You’ve written hundreds of shell scripts. Then you’re handed: “write the script that turns a freshly-booted Linux VM into a member of our cluster.” You write the same code you usually write — curl -fsSL https://api.example.com/..., jq -r '.token', apt-get install -y nginx — and 30% of the boots fail with errors you’ve never seen:

Bootstrap scripts run in a hostile environment because the system isn’t done assembling itself yet. The shell exists, PID 1 is running, but most of the userland tools you depend on either don’t exist or aren’t ready.

The disciplines that matter:

Discipline Why
POSIX-strict, busybox-compatible Your script may run on Alpine where [[ ]], <<<, and arrays don’t exist
Wait-for-X loops with timeouts Network, DNS, package manager locks, services — all may not be ready
Detect-then-act distro detection apt-get on Ubuntu, dnf on RHEL, apk on Alpine — no universal package CLI
Idempotent from zero Cloud may re-run user-data; running again must not break
No external dependencies on first run Don’t curl https://... for code; embed it inline or fetch from instance metadata
Fail loud and recoverable A failed bootstrap should leave clear logs and not produce a half-configured host

This lesson is the cross-distro pattern set: cloud-init anatomy, the metadata-service contract, network-up detection, busybox-safe shell, and a copy-pasteable bootstrap template.

cloud-init: The Bootstrap Framework You Already Have

cloud-init is the de facto bootstrap framework on AWS, Azure, GCP, OpenStack, and bare metal. When a VM boots, cloud-init reads “user-data” supplied by the platform and acts on it. User-data can be:

cloud-init runtime stages

                   BOOT
                    │
                    ▼
        ┌──────────────────────────┐
        │  cloud-init local        │  before networking
        │  (datasource, hostname)  │
        └────────────┬─────────────┘
                     │
                     ▼
        ┌──────────────────────────┐
        │  cloud-init init         │  network is up
        │  (resize disks, ssh keys)│
        └────────────┬─────────────┘
                     │
                     ▼
        ┌──────────────────────────┐
        │  cloud-init config       │  modules: write_files, runcmd, etc.
        │  (apt sources, packages) │
        └────────────┬─────────────┘
                     │
                     ▼
        ┌──────────────────────────┐
        │  cloud-init final        │  user_data runs here (shell scripts)
        │  (runcmd, scripts, etc.) │
        └────────────┬─────────────┘
                     │
                     ▼
                  READY

User-data scripts run during the final stage — after networking is configured, after package sources are set up, but before the system is fully “ready” for users. You’re root, you have network, you have a stable hostname, but other services may still be starting.
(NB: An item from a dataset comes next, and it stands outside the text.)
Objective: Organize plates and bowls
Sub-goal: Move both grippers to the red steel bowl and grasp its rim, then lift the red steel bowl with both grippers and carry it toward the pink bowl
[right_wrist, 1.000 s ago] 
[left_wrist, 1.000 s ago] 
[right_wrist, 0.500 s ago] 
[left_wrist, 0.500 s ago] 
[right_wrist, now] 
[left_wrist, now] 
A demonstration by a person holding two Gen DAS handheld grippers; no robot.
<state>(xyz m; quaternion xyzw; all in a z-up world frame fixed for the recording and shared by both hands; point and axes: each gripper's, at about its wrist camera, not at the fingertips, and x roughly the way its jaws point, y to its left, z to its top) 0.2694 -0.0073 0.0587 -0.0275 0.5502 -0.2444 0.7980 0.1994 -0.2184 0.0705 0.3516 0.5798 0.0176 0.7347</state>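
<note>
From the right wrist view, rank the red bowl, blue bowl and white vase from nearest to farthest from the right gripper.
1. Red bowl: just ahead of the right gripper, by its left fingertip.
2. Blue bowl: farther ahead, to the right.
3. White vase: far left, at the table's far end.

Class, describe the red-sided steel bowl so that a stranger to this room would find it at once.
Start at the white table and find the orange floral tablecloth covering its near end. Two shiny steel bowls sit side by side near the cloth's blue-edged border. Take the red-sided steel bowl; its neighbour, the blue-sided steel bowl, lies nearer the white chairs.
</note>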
A minimal user-data shell script

#!/bin/sh
# cloud-init user-data: bootstrap-v1
# Runs ONCE on first boot. Output: /var/log/cloud-init-output.log

set -eu  # POSIX-strict; no -o pipefail (not POSIX)
exec >> /var/log/bootstrap.log 2>&1
echo "[$(date -u +%FT%TZ)] bootstrap starting"

# ... your bootstrap work ...

echo "[$(date -u +%FT%TZ)] bootstrap complete"

Three notes:

cloud-config: declarative bootstrap

For straightforward cases, cloud-config YAML is more reliable than shell scripts:

#cloud-config
hostname: web-001
fqdn: web-001.prod.internal
manage_etc_hosts: true

users:
  - name: deploy
    groups: sudo
    shell: /bin/bash
    sudo: 'ALL=(ALL) NOPASSWD:ALL'
    ssh_authorized_keys:
      - ssh-ed25519 AAAA... deploy@example

write_files:
  - path: /etc/myapp/config.json
    permissions: '0640'
    owner: 'root:myapp'
    content: |
      {"port": 8080, "log_level": "info"}

package_update: true
package_upgrade: false   # don't auto-upgrade in production; pin versions
packages:
  - curl
  - jq
  - chrony

runcmd:
  - systemctl enable --now chrony
  - /opt/myapp/bin/post-install.sh

cloud-config is declarative and idempotent by design. Use it for the static parts (users, packages, files); reserve shell scripts for dynamic logic that cloud-config can’t express.

Multi-part user-data

For complex bootstraps, combine cloud-config and shell:

Content-Type: multipart/mixed; boundary="===PART==="
MIME-Version: 1.0

--===PART===
Content-Type: text/cloud-config

#cloud-config
packages: [jq, curl]

--===PART===
Content-Type: text/x-shellscript

#!/bin/sh
set -eu
echo "shell stage"
# ... your provisioning ...

--===PART===--

This runs the cloud-config first (installing jq, curl), then your shell script with those tools available. Generated easily with cloud-init devel make-mime:

cloud-init devel make-mime \
  -a packages.cfg:cloud-config \
  -a bootstrap.sh:x-shellscript \
  > combined.mime

The Metadata Service: Bootstrap-Time Configuration

Each cloud platform exposes an HTTP metadata service at a well-known address that VMs can query for instance-specific data: hostname, IP, region, IAM credentials, user-supplied tags, and arbitrary user-data.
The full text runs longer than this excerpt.